Warcraft III: Reign of Chaos

Warcraft III took many of the ideas of StarCraft and applied those to a high fantasy setting. But dig deeper and you’ll find a completely different strategy game. Warcraft III introduced creeps, a day/night cycle and the possibility of controlling a new unit known as the hero. All of these new concepts laid the groundwork for MOBAs, particularly the extremely popular Defense of the Ancients mod that mutated into Dota 2 and League of Legends. The Warcraft III: The Frozen Throne expansion pack features new units, auxiliary races, campaigns, neutral heroes, sea units and more.


Half-Life changed everything when it came out in 1998. The first-person shooter had a science fiction story that followed Dr. Gordon Freeman as he tries to find a way out of the Black Mesa facility and the best part about it is that it featured no cutscenes to tell a story, so the action was never interrupted. Apart from that, the environments were interactive and all of those ideas revolutionized not only the genre, but the medium as a whole and we owe it all to Valve.

SimCity 2000

When this city-building simulation game was released by Maxis in 1994, it changed the genre forever. SimCity 2000 featured new facilities, new power plans, more demanding finance and budget controls, news in the form of newspapers and several playable scenarios. The best version of the PC is SimCity 2000: Special Edition that comes with all the expansions, as well as remade music and new cities.

Unreal Tournament

The kind of competitive multiplayer action that Unreal Tournament offered in 1999 was pretty much unseen at that point. Of course, there was Quake before that and its own predecessor Unreal, but those were mission-based games with a strong emphasis on single-player. Unreal Tournament was all about competing against other people in different modes (such as assault, capture the flag, deathmatch, domination, last man standing and team deathmatch.)

Quake III: Arena

The first time I played this multiplayer-oriented first-person shooter, I didn’t get it. I was expecting some form of single-player component with a story, but I was convinced that this was one of the best games I’d ever played as soon as I played with other people. Its minimalist design, frantic pace, movement features like strafe-jumping or bunny jumping and game engine made Quake III: Arena hard to stop playing.

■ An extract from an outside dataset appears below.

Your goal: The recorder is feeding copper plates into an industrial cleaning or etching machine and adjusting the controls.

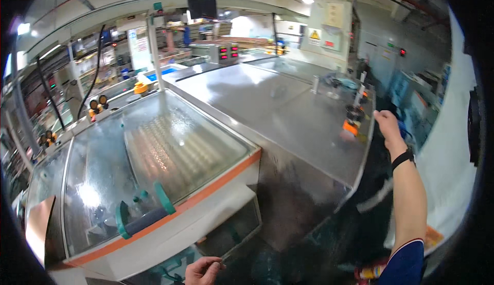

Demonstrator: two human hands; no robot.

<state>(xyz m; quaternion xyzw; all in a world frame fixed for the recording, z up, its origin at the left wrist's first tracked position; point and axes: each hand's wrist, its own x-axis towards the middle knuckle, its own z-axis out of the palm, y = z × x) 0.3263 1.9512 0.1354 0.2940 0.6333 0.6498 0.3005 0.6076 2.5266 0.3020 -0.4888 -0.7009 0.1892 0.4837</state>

This open-world RPG put a strong emphasis on character development, giving personality to a bleak post-apocalyptic world. Fallout also makes reference to other media like pulp magazines from the 50s, science fiction films and its strongest influence is probably Mad Max, so the world around this game feels pretty unique. Those looking for a long role-playing with a self-aware sense of humor and a large world to explore should play Fallout on the PC.

Day of the Tentacle

Lucas Arts crafted some of the best point-and-click adventure games ever made and you can’t go wrong regardless of which one you decide to play. Those include The Secret of Monkey Island, Full Throttle, The Dig, Sam & Max: Hit the Road and of course, Grim Fandango. But Day of the Tentacle is also one of the best thanks to its fantastic visual style, tried and true gameplay, great music and unique story that features historic figures like George Washington. To run this game you’ll need a copy of the game and a DOS emulator.